Al dejar en manos de la iglesia (de cualquier denominación) y de la familia la enseñanza religiosa permitirá que la religión sea una opción personal, sin ataduras ni obligaciones, más allá de convertirse en un requisito para ser ciudadano. En pocas palabras, y tomando el léxico católico, un verdadero acto de voluntad y fe en la religión.
El otro dogma, que esta presente, es el dogma político. Para nadie es un secreto que en la política, al igual que en la religión, existen dogmas de fe. Para algunos malos socialistas esto es Marx, su palabra y su obra, que son tomados como evangelio sacrosanto. Para algunos, el marxismo científico esta más allá del bien y del mal, que suplantó, sobre todo en el periodo de los llamados socialismos “reales”, a la religión por la palabra de Marx. Para nada, y hago la salvedad, en nuestra ley orgánica de educación se incorpora la enseñanza marxista o socialista en la educación, en ninguno de sus niveles (claro esta, solo dentro de los cursos de política) como única enseñanza posible.
Lo mismo sucede, pero sin el mismo revuelo, desde hace mucho tiempo y más continuamente, en la enseñanza basada en los valores del capitalismo. Más propiamente dicho, en los valores del consumismo. Consumir es nuestra única obligación, conseguir dinero, para consumir, nuestra única aspiración en la vida, ser rico o morir en el intento. Esto también es dogmatismo, pero de la acera de enfrente. Lo que hacen las campañas publicitarias que están dirigidas a los niños, que entran al aula mucho mas rápido, es formar una ideología del consumo, de la explotación, del ya para ya, que deforma y se convierte en ansiedad, culpa por ser pobre, por no tener carro, o por no comerte una hamburguesa y una coca-cola. El dogma neoliberal, no es diferente del dogma marxista. Ambos buscan a un ser desconectado, acrítico, para perpetuar un sistema en el que esta prohibido disentir.
Des-dogmatizar a la escuela de la política también es una obligación.

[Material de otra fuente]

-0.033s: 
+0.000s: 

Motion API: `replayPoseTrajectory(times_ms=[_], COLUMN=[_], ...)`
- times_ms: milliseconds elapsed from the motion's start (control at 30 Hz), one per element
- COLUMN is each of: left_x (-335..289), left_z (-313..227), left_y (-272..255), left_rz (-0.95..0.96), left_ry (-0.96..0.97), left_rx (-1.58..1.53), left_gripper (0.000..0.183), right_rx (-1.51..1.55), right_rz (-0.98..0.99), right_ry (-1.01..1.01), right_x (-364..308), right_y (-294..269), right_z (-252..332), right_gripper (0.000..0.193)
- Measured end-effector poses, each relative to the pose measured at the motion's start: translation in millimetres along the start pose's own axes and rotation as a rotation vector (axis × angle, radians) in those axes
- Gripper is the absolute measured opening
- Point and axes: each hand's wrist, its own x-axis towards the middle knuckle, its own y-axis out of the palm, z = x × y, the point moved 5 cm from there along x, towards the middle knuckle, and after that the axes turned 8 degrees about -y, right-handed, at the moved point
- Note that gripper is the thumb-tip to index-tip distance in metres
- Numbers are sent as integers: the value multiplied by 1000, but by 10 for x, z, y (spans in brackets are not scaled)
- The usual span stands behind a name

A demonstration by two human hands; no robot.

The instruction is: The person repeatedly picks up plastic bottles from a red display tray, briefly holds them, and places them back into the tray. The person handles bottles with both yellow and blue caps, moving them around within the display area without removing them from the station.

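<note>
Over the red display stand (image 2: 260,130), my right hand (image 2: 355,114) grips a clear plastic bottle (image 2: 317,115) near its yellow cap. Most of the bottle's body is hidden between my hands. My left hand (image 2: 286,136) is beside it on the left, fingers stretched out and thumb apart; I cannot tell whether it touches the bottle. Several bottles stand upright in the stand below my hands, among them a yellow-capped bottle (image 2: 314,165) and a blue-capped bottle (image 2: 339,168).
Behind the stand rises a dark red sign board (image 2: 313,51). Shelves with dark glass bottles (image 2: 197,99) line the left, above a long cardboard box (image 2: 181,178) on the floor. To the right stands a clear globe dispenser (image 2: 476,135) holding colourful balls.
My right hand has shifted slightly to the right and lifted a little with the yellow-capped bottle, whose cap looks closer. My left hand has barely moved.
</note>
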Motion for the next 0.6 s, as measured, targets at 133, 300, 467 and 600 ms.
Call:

¿Cuál es la máxima obligación? hacer ciudadanos críticos, que sepan descifrar los códigos de los actores políticos, religiosos y económicos, y puedan entender su posición localizada en su entorno, su sociedad. Y apropiarse, hacer suya su sociedad, su estado y su realidad. Los que apoyamos este proceso de cambio no queremos autómatas, que no nos critiquen o no sepan discernir la realidad de la ficcionalidad mediática, venga de donde venga. Que critiquen el consumismo, la alienación, y a la vez, disciernen y critiquen los falsos socialismos, los dogmatismos de la teoría marxista que inundaron al siglo XX. Que tomen sus propias decisiones con todas las herramientas posibles.

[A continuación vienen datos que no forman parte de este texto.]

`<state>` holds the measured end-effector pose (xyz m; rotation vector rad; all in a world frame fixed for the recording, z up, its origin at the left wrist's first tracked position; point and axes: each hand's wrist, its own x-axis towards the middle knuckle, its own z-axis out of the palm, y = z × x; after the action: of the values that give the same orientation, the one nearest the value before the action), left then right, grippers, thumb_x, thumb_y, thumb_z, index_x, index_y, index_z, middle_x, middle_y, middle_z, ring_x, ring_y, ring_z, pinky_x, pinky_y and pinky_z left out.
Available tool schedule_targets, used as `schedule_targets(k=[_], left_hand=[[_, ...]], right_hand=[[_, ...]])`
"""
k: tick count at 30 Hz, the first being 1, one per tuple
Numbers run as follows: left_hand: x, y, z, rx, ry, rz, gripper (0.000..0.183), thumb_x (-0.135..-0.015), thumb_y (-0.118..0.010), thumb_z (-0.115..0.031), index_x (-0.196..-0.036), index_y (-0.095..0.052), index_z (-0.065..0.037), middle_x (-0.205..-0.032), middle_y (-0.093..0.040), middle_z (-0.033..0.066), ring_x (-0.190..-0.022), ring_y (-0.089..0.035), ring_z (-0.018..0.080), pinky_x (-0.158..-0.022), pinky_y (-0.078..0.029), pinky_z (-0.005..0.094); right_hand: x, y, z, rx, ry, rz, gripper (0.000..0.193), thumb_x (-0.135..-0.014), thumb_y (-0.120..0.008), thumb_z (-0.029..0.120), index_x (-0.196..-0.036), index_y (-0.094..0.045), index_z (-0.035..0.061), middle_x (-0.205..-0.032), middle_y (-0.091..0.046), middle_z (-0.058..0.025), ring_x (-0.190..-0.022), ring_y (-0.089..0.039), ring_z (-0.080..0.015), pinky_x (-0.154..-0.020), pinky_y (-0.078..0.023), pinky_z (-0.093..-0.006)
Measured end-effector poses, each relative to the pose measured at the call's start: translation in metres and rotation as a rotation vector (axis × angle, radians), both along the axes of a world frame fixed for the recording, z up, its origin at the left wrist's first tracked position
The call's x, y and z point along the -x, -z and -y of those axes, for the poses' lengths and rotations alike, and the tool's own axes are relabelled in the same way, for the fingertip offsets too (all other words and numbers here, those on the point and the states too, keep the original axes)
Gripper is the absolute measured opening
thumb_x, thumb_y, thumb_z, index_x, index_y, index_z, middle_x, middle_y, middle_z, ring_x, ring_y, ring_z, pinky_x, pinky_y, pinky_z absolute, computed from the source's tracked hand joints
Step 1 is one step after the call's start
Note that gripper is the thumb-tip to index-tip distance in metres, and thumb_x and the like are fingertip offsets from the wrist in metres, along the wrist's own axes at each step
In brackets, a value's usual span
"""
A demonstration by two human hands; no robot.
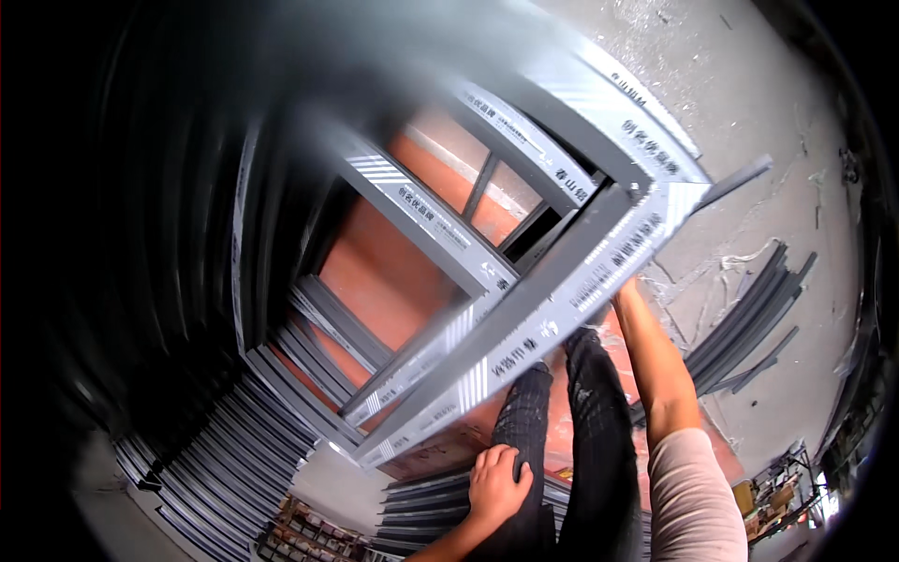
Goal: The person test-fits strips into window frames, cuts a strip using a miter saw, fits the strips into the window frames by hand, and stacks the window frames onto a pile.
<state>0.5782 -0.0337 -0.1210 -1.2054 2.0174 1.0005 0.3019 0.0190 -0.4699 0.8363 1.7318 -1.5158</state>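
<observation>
A large grey metal window frame (562, 323), covered with printed white-blue protective film, slants across the middle of the view, close to me. Inner bars divide it, and one corner points to the right. My right hand (625, 291) reaches up to the frame's near rail and appears to grip it from below; its fingers are hidden behind the rail. My left hand (499, 482) lies on my left leg with fingers loosely spread, holding nothing. Dark trousers (599, 421) show below the frame.
An orange-red surface (384, 253) shows through the frame. Long grey profiles (234, 459) are stacked at the lower left, with more profiles (421, 515) near my left forearm. Thin dark strips (754, 314) lie on the concrete floor (768, 393) at right. Shelving (314, 534) stands at the lower edge.
</observation>
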Motion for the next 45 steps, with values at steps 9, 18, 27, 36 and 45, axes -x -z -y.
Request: schedule_targets(k=[9, 18, 27, 36, 45], left_hand=[[-0.023, -0.021, -0.070, 0.097, 0.090, 0.168, 0.024, -0.075, -0.066, -0.027, -0.089, -0.062, -0.007, -0.096, -0.061, 0.0117, -0.098, -0.058, 0.0318, -0.081, -0.047, 0.0463], [0.145, -0.113, -0.017, -0.013, -0.369, -0.566, 0.033, -0.085, -0.062, -0.021, -0.111, -0.055, -0.002, -0.104, -0.060, 0.0184, -0.094, -0.061, 0.0348, -0.082, -0.049, 0.0440], [0.177, -0.121, 0.013, -0.771, -1.662, -0.989, 0.044, -0.092, -0.065, -0.026, -0.126, -0.044, -0.008, -0.121, -0.058, 0.0082, -0.110, -0.058, 0.0186, -0.092, -0.050, 0.0366], [0.006, -0.021, 0.156, -0.639, -1.982, -1.371, 0.032, -0.091, -0.065, -0.034, -0.108, -0.054, -0.009, -0.106, -0.064, 0.0083, -0.098, -0.064, 0.0201, -0.084, -0.056, 0.0394], [-0.088, 0.053, 0.339, -0.755, -1.919, -1.426, 0.031, -0.097, -0.053, -0.034, -0.109, -0.051, -0.005, -0.115, -0.061, 0.0122, -0.113, -0.058, 0.0251, -0.098, -0.049, 0.0429]], right_hand=[[0.170, -0.299, -0.063, -0.178, -0.655, -0.607, 0.033, -0.087, -0.069, 0.015, -0.110, -0.053, -0.0013, -0.098, -0.063, -0.0080, -0.089, -0.063, -0.0163, -0.080, -0.051, -0.0289], [0.220, -0.489, -0.096, -0.060, -0.815, -0.909, 0.022, -0.091, -0.054, 0.009, -0.112, -0.054, 0.0027, -0.074, -0.048, 0.0018, -0.063, -0.046, -0.0075, -0.055, -0.038, -0.0246], [0.084, -0.521, 0.016, -0.110, -2.103, -1.013, 0.045, -0.071, -0.073, 0.025, -0.110, -0.062, 0.0074, -0.064, -0.060, -0.0125, -0.059, -0.062, -0.0310, -0.055, -0.050, -0.0413], [-0.027, -0.510, 0.178, 0.227, -1.972, -1.511, 0.037, -0.072, -0.074, 0.012, -0.107, -0.064, 0.0025, -0.105, -0.062, -0.0133, -0.097, -0.059, -0.0312, -0.083, -0.049, -0.0396], [-0.019, -0.363, 0.294, 0.449, -0.912, 0.092, 0.040, -0.093, -0.061, 0.038, -0.110, -0.057, 0.0026, -0.100, -0.064, -0.0092, -0.091, -0.064, -0.0180, -0.081, -0.054, -0.0297]])
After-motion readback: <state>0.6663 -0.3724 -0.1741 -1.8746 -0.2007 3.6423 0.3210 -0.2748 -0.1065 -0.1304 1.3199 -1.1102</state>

La ley aprobada la semana pasada, recoge todos estos principios. No busca crear chavistas, busca conseguir en su evolución educativa a seres humanos, concientizados de su realidad histórica y su potencial futuro. Busca darnos una cultura propia, que ya existe, y que solo falta ser enseñada en nuestras aulas. Bolivarianos somos todos, Robinsonianos, como no. Educar desde esa perspectiva no solo reafirma nuestros valores intrínsecos, también nos hace mejores ciudadanos.